TASK: Could you reproduce every entry as it stands, leaving the pictures behind?

▬▬▬

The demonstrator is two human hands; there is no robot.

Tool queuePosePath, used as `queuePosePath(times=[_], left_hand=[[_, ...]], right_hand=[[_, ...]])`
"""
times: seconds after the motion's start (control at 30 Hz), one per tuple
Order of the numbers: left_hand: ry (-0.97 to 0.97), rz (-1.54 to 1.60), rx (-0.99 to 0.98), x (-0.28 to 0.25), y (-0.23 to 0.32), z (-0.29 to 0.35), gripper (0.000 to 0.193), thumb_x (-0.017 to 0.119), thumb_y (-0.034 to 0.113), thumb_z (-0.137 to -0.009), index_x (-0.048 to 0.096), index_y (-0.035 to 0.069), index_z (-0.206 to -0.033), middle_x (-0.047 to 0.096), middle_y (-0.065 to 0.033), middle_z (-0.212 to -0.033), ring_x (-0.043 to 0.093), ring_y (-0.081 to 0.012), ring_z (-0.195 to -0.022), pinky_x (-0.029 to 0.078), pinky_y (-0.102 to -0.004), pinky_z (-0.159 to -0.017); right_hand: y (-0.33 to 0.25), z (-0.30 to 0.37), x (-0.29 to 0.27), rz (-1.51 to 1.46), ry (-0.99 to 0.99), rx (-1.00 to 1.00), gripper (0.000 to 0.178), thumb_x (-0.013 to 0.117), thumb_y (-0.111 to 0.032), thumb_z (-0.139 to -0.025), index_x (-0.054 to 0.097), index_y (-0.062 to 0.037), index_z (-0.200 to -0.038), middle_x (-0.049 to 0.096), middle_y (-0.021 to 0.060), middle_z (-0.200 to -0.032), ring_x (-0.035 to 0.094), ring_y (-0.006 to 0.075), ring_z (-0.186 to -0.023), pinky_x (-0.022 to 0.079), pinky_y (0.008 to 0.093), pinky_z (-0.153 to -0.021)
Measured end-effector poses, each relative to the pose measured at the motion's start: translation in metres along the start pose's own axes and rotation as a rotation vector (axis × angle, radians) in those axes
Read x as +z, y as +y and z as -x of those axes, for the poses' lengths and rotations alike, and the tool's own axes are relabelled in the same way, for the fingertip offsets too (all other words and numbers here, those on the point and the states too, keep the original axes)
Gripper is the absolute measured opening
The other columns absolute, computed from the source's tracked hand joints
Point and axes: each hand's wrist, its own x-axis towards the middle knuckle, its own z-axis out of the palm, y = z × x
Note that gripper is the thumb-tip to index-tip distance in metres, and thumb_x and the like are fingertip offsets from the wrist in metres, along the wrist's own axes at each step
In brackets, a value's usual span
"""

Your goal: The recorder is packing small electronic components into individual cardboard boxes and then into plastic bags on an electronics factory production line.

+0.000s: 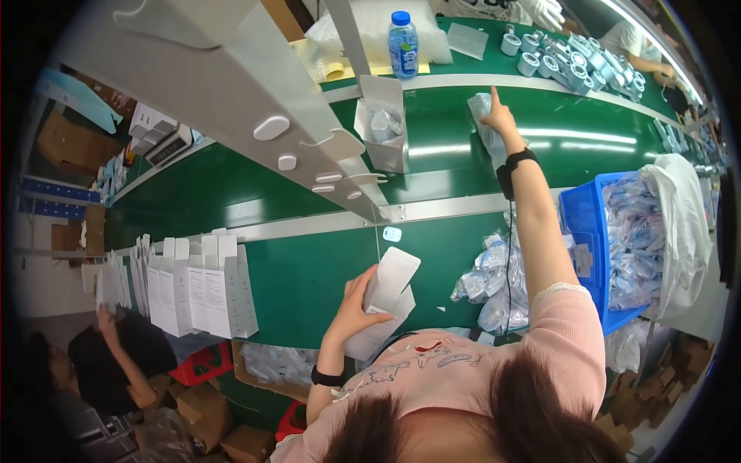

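Note:
My left hand is wrapped round a white carton close to my body, its top flap standing up. My right arm stretches forward over the green conveyor belt. There my right hand, index finger extended, is at a clear plastic bag with something pale inside. Whether the fingertips touch this bag cannot be made out. Left of it on the belt stands an open white carton holding a bagged pale grey part.
Flattened white cartons stand in a row at the left. Bagged parts lie at my right, beside a blue bin full of more. A metal post crosses the upper left. Beyond the belt are a blue bottle and several grey-blue parts.

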Motion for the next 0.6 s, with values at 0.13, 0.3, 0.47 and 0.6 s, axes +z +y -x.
queuePosePath(times=[0.13, 0.3, 0.47, 0.6], left_hand=[[-0.037, -0.024, 0.101, 0.001, 0.005, 0.0, 0.1, 0.08, 0.022, -0.051, 0.026, 0.014, -0.134, 0.035, -0.0128, -0.125, 0.035, -0.0282, -0.114, 0.031, -0.0368, -0.096], [-0.015, -0.038, 0.261, -0.002, 0.018, 0.004, 0.1, 0.081, 0.021, -0.05, 0.027, 0.015, -0.134, 0.036, -0.012, -0.121, 0.036, -0.0259, -0.114, 0.033, -0.0349, -0.094], [0.127, -0.151, 0.369, 0.001, 0.04, -0.005, 0.085, 0.079, 0.019, -0.051, 0.037, 0.012, -0.125, 0.038, -0.0128, -0.118, 0.042, -0.0274, -0.109, 0.038, -0.0338, -0.089], [0.298, -0.034, 0.38, 0.016, 0.049, -0.01, 0.072, 0.08, 0.02, -0.053, 0.043, 0.008, -0.113, 0.041, -0.0132, -0.116, 0.047, -0.0302, -0.102, 0.039, -0.0341, -0.087]], right_hand=[[0.027, 0.03, -0.009, -0.536, -0.188, -0.432, 0.096, 0.072, -0.02, -0.062, 0.012, -0.0247, -0.138, 0.04, 0.0173, -0.124, 0.045, 0.0323, -0.111, 0.039, 0.0444, -0.089], [0.025, 0.145, -0.064, -1.366, 0.085, -0.642, 0.077, 0.062, -0.005, -0.066, 0.024, -0.0122, -0.133, 0.05, 0.0123, -0.114, 0.05, 0.0269, -0.104, 0.039, 0.0352, -0.09], [0.024, 0.244, -0.121, -1.802, 0.156, -0.638, 0.052, 0.057, -0.004, -0.069, 0.038, -0.0106, -0.118, 0.051, 0.0094, -0.106, 0.052, 0.0216, -0.098, 0.042, 0.0351, -0.086], [0.023, 0.293, -0.143, -2.312, -0.2, -0.58, 0.043, 0.053, -0.011, -0.074, 0.04, -0.0109, -0.116, 0.053, 0.011, -0.108, 0.052, 0.0238, -0.099, 0.042, 0.0367, -0.087]])
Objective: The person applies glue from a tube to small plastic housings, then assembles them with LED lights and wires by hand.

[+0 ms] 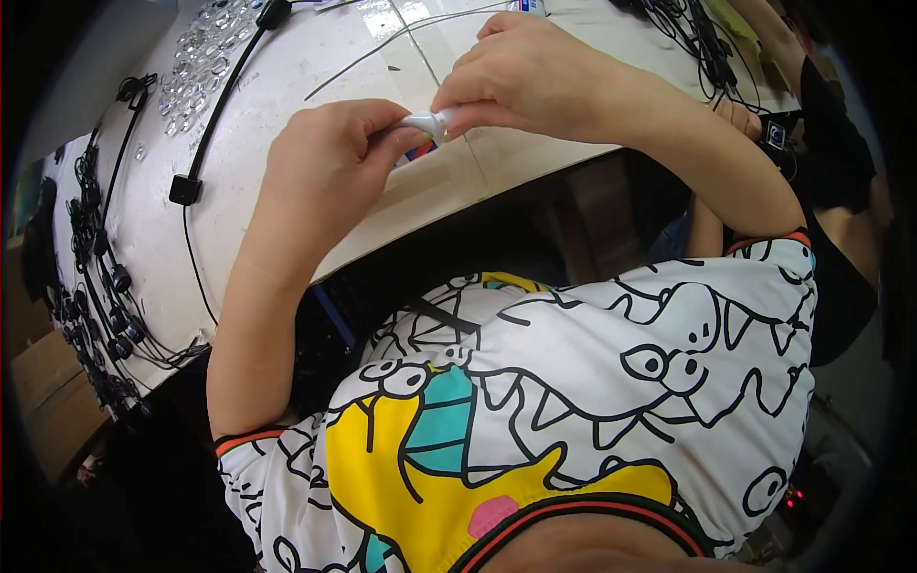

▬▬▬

FINAL ANSWER:
The demonstrator is two human hands; there is no robot.

Tool queuePosePath, used as `queuePosePath(times=[_], left_hand=[[_, ...]], right_hand=[[_, ...]])`
"""
times: seconds after the motion's start (control at 30 Hz), one per tuple
Order of the numbers: left_hand: ry (-0.97 to 0.97), rz (-1.54 to 1.60), rx (-0.99 to 0.98), x (-0.28 to 0.25), y (-0.23 to 0.32), z (-0.29 to 0.35), gripper (0.000 to 0.193), thumb_x (-0.017 to 0.119), thumb_y (-0.034 to 0.113), thumb_z (-0.137 to -0.009), index_x (-0.048 to 0.096), index_y (-0.035 to 0.069), index_z (-0.206 to -0.033), middle_x (-0.047 to 0.096), middle_y (-0.065 to 0.033), middle_z (-0.212 to -0.033), ring_x (-0.043 to 0.093), ring_y (-0.081 to 0.012), ring_z (-0.195 to -0.022), pinky_x (-0.029 to 0.078), pinky_y (-0.102 to -0.004), pinky_z (-0.159 to -0.017); right_hand: y (-0.33 to 0.25), z (-0.30 to 0.37), x (-0.29 to 0.27), rz (-1.51 to 1.46), ry (-0.99 to 0.99), rx (-1.00 to 1.00), gripper (0.000 to 0.178), thumb_x (-0.013 to 0.117), thumb_y (-0.111 to 0.032), thumb_z (-0.139 to -0.025), index_x (-0.054 to 0.097), index_y (-0.062 to 0.037), index_z (-0.200 to -0.038), middle_x (-0.049 to 0.096), middle_y (-0.021 to 0.060), middle_z (-0.200 to -0.032), ring_x (-0.035 to 0.094), ring_y (-0.006 to 0.075), ring_z (-0.186 to -0.023), pinky_x (-0.022 to 0.079), pinky_y (0.008 to 0.093), pinky_z (-0.153 to -0.021)
Measured end-effector poses, each relative to the pose measured at the motion's start: translation in metres along the start pose's own axes and rotation as a rotation vector (axis × angle, radians) in those axes
Read x as +z, y as +y and z as -x of those axes, for the poses' lengths and rotations alike, and the tool's own axes are relabelled in the same way, for the fingertip offsets too (all other words and numbers here, those on the point and the states too, keep the original axes)
Gripper is the absolute measured opening
The other columns absolute, computed from the source's tracked hand joints
Point and axes: each hand's wrist, its own x-axis towards the middle knuckle, its own z-axis out of the palm, y = z × x
Note that gripper is the thumb-tip to index-tip distance in metres, and thumb_x and the like are fingertip offsets from the wrist in metres, along the wrist's own axes at each step
In brackets, a value's usual span
"""

Your goal: The recorder is packing small electronic components into individual cardboard boxes and then into plastic bags on an electronics factory production line.

+0.000s: 

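Note:
My left hand is wrapped round a white carton close to my body, its top flap standing up. My right arm stretches forward over the green conveyor belt. There my right hand, index finger extended, is at a clear plastic bag with something pale inside. Whether the fingertips touch this bag cannot be made out. Left of it on the belt stands an open white carton holding a bagged pale grey part.
Flattened white cartons stand in a row at the left. Bagged parts lie at my right, beside a blue bin full of more. A metal post crosses the upper left. Beyond the belt are a blue bottle and several grey-blue parts.
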
Motion for the next 0.6 s, with values at 0.13, 0.3, 0.47 and 0.6 s, axes +z +y -x.
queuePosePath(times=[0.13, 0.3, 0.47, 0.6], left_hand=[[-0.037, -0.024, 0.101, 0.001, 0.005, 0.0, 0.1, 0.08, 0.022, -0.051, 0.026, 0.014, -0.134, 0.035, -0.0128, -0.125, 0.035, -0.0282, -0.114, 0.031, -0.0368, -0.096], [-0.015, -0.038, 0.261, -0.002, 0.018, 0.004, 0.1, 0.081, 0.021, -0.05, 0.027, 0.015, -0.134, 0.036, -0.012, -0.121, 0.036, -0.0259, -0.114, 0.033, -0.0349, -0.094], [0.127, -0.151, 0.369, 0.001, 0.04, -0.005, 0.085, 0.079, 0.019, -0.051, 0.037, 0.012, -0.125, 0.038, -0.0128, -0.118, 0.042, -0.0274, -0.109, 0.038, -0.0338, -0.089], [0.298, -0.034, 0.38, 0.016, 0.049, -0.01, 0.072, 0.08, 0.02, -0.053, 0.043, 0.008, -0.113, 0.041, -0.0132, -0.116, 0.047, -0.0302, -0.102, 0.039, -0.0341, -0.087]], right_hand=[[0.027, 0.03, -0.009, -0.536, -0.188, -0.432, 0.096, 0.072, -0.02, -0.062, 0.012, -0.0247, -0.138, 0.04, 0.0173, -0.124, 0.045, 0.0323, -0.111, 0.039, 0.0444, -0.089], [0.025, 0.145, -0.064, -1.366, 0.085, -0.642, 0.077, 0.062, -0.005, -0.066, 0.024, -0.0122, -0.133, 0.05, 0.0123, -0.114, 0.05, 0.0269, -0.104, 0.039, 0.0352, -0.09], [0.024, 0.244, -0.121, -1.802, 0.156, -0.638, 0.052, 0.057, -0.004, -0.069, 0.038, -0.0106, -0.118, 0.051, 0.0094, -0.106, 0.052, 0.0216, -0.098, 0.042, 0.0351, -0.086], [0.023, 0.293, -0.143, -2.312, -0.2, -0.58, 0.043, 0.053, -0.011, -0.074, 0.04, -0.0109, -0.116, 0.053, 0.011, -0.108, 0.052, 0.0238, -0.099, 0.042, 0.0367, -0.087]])
Objective: The person applies glue from a tube to small plastic housings, then assembles them with LED lights and wires by hand.

[+0 ms] 

The requested output is complete.